Exercise goal
Wherever the string "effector" turns up in the data, copy the whole line.
Source material Start Marker
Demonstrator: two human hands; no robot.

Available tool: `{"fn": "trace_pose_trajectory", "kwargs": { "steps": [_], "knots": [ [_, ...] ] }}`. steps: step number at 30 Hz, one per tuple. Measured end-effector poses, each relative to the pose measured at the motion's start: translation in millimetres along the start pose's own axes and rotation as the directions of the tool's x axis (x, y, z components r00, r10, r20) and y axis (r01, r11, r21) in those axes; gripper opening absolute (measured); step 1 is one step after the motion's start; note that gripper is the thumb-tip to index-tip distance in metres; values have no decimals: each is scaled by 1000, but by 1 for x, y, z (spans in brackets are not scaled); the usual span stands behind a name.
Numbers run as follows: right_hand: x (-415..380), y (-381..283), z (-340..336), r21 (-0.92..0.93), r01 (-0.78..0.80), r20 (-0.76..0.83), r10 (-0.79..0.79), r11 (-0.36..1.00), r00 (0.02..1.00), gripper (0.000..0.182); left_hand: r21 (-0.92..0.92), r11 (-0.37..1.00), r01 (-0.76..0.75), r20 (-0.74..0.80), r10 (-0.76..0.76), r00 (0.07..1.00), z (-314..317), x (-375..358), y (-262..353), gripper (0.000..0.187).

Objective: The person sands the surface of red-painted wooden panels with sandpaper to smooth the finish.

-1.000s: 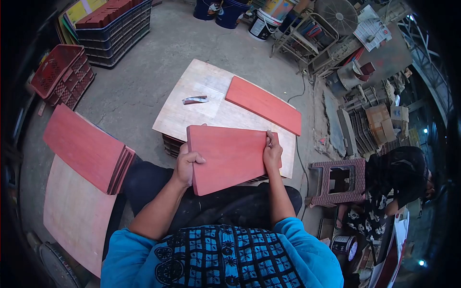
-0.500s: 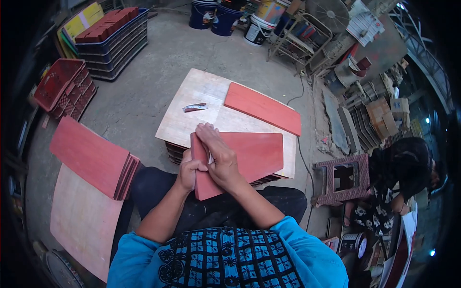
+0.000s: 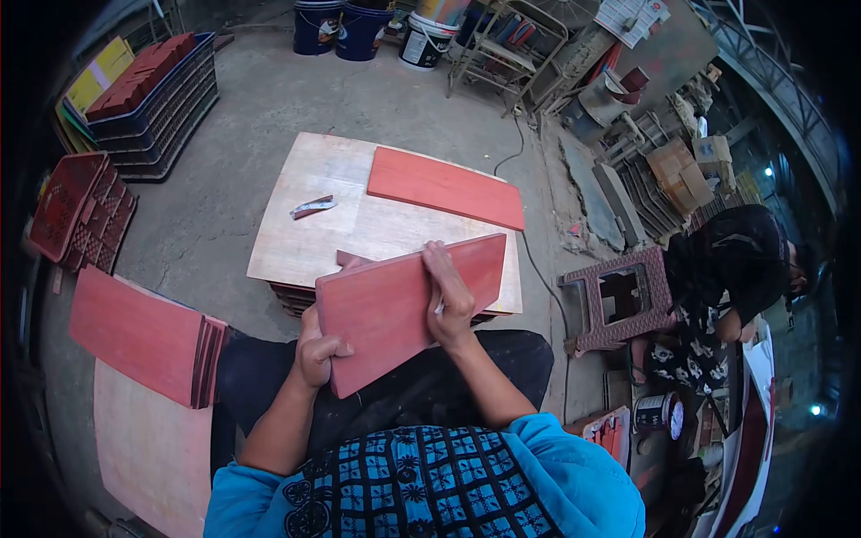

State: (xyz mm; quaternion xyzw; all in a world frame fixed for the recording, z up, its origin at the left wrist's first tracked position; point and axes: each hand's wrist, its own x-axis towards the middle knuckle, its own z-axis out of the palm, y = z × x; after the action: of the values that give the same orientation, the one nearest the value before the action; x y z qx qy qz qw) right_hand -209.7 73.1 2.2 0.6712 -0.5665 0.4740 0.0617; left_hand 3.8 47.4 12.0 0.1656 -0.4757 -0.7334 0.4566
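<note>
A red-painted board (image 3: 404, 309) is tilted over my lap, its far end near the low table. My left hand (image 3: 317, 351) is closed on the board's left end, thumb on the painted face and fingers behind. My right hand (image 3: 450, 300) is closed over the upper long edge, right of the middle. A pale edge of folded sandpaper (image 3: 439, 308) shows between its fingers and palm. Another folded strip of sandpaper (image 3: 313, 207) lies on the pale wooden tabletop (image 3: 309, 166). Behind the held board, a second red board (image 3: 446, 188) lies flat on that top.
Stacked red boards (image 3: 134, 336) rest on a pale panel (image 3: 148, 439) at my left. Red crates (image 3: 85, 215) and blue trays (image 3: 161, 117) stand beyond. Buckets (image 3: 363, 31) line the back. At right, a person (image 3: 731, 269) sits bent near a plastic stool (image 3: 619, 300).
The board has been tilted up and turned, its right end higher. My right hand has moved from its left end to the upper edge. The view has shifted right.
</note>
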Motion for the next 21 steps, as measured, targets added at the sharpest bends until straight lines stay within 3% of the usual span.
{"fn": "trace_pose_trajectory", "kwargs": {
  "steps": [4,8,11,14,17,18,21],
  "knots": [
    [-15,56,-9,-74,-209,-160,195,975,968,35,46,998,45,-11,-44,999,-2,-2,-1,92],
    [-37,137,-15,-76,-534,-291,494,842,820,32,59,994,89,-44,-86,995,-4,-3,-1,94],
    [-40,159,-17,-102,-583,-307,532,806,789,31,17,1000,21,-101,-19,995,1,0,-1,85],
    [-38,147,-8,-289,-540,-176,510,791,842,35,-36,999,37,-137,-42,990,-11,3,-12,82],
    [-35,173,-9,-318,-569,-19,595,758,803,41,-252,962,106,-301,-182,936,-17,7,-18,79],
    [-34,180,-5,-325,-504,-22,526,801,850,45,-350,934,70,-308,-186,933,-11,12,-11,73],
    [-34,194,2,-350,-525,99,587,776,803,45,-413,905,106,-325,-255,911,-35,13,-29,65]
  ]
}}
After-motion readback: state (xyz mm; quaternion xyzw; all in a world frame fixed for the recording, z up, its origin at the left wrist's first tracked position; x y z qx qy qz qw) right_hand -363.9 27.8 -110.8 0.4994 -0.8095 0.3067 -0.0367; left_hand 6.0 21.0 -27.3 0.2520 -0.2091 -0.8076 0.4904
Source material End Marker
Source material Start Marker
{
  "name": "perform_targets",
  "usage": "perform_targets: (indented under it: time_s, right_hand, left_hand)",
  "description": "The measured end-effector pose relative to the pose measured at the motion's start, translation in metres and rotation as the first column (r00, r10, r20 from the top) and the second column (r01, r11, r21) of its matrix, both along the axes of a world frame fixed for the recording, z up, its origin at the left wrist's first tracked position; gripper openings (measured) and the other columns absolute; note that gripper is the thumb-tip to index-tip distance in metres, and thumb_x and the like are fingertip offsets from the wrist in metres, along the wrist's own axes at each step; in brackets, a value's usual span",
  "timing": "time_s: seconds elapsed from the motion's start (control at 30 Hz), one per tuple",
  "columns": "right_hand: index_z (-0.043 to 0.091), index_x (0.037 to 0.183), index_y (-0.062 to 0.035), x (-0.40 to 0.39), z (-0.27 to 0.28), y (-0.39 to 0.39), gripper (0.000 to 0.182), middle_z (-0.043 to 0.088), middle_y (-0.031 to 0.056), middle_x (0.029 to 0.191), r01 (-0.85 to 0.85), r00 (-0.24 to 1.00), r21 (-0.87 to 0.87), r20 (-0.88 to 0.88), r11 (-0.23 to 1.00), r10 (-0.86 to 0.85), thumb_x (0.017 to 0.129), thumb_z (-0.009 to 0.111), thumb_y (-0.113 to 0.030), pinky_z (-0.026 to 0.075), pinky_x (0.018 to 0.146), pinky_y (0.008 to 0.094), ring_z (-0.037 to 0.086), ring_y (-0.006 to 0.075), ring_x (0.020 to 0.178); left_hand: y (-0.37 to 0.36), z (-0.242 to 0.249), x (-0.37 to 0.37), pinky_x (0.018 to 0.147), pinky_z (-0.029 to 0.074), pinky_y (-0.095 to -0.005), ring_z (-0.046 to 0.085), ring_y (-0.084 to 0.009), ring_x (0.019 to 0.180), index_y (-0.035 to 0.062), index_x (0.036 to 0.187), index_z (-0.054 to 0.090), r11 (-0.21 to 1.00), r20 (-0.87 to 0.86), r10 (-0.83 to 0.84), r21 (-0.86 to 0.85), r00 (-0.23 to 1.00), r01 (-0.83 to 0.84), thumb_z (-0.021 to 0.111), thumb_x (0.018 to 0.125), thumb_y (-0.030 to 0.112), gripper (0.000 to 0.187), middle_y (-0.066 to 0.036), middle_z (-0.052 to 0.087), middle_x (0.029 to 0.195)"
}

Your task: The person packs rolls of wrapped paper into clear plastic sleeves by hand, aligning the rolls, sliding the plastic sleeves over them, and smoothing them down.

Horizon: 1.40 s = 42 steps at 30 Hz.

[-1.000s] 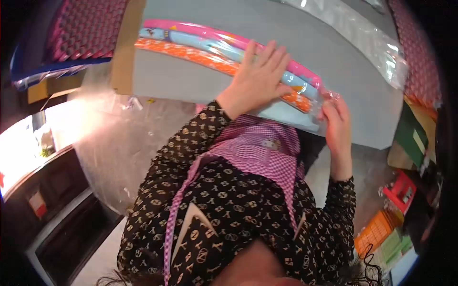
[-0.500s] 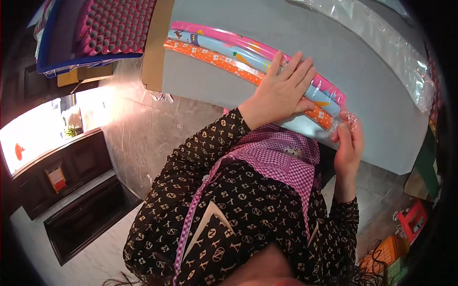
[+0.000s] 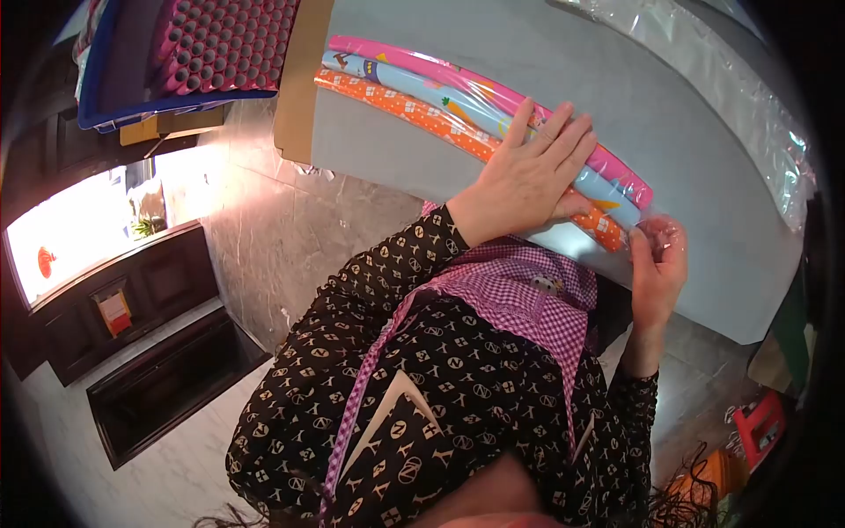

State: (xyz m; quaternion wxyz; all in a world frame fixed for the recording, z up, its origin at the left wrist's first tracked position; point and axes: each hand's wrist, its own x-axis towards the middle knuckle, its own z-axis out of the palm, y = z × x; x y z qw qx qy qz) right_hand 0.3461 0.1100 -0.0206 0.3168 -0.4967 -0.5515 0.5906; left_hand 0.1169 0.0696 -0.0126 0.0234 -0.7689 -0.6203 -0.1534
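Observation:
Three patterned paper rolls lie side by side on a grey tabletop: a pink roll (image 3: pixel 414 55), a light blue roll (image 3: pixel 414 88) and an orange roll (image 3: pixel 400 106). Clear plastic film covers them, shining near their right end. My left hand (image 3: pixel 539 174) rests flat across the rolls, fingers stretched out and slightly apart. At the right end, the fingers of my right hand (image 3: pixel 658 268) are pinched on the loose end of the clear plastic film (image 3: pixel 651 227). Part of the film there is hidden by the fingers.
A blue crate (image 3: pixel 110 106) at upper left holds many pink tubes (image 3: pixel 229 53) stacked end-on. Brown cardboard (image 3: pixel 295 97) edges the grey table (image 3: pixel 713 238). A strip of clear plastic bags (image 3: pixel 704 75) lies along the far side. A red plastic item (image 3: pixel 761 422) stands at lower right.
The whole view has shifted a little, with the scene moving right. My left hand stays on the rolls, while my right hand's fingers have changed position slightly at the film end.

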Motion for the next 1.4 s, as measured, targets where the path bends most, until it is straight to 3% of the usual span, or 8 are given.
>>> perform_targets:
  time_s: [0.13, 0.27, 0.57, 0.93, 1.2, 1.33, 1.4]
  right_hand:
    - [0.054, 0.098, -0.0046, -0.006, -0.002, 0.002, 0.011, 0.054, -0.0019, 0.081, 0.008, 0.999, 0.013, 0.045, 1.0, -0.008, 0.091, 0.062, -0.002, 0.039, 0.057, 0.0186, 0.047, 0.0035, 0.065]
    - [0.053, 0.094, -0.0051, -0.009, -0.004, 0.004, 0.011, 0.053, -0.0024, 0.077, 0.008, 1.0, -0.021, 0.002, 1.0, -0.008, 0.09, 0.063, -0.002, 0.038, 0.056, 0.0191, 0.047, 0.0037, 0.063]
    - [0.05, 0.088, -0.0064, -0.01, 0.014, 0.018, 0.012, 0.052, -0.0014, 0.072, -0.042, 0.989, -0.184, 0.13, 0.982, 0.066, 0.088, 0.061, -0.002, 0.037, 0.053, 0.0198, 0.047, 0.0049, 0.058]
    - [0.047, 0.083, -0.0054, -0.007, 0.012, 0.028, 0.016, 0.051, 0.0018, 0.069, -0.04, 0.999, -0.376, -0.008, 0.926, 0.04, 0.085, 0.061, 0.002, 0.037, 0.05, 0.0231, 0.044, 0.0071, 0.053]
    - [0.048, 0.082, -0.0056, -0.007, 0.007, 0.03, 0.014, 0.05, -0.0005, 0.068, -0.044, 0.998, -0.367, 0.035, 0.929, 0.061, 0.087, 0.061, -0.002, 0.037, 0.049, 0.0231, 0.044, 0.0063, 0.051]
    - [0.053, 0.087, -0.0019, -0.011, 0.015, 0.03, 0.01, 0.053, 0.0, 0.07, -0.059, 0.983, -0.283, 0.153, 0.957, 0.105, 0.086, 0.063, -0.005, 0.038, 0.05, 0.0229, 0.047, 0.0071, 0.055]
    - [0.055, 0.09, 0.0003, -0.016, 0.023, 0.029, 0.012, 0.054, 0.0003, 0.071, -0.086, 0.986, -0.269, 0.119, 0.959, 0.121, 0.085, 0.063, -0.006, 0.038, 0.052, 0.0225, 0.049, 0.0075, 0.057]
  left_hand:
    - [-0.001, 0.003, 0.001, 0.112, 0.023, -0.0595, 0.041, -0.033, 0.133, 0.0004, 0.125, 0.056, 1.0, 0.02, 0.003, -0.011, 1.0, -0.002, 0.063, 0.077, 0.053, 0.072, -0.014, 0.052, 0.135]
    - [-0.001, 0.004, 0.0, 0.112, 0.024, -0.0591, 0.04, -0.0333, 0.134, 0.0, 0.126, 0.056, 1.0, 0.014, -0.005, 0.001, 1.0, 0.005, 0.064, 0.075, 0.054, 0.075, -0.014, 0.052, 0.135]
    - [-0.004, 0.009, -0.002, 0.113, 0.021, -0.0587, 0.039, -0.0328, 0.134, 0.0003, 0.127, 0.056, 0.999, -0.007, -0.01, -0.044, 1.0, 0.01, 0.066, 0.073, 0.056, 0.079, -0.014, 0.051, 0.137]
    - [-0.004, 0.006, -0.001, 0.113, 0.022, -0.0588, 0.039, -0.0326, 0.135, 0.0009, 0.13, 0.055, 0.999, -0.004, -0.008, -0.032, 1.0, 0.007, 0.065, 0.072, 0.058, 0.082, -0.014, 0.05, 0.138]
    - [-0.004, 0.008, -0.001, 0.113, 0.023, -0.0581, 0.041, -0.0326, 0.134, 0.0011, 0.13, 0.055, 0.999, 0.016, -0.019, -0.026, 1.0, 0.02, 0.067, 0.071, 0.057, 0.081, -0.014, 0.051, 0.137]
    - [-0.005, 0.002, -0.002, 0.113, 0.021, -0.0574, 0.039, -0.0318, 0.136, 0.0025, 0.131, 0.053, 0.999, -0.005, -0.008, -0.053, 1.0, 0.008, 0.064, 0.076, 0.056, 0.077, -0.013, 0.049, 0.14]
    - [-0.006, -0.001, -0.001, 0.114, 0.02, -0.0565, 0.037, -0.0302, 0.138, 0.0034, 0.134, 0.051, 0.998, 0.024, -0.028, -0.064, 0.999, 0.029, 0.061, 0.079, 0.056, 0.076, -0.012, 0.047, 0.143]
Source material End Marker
Your response
Available tool: `{"fn": "trace_pose_trajectory", "kwargs": { "steps": [_], "knots": [ [_, ...] ] }}`. steps: step number at 30 Hz, one per tuple. Measured end-effector poses, each relative to the pose measured at the motion's start: translation in millimetres along the start pose's own axes and rotation as the directions of the tool's x axis (x, y, z components r00, r10, r20) and y axis (r01, r11, r21) in those axes; gripper opening absolute (measured); step 1 is one step after the motion's start; note that gripper is the thumb-tip to index-tip distance in metres; values have no decimals: each is scaled by 1000, but by 1 for x, y, z (spans in brackets are not scaled); the usual span stands behind a name.
  "description": "The measured end-effector pose relative to the pose measured at the motion's start, translation in metres and rotation as the first column (r00, r10, r20 from the top) and the second column (r01, r11, r21) of its matrix, both along the axes of a world frame fixed for the recording, z up, its origin at the left wrist's first tracked position; gripper openings (measured) and the other columns absolute; note that gripper is the thumb-tip to index-tip distance in metres, and thumb_x and the like are fingertip offsets from the wrist in metres, along the wrist's own axes at each step; in brackets, a value's usual span",

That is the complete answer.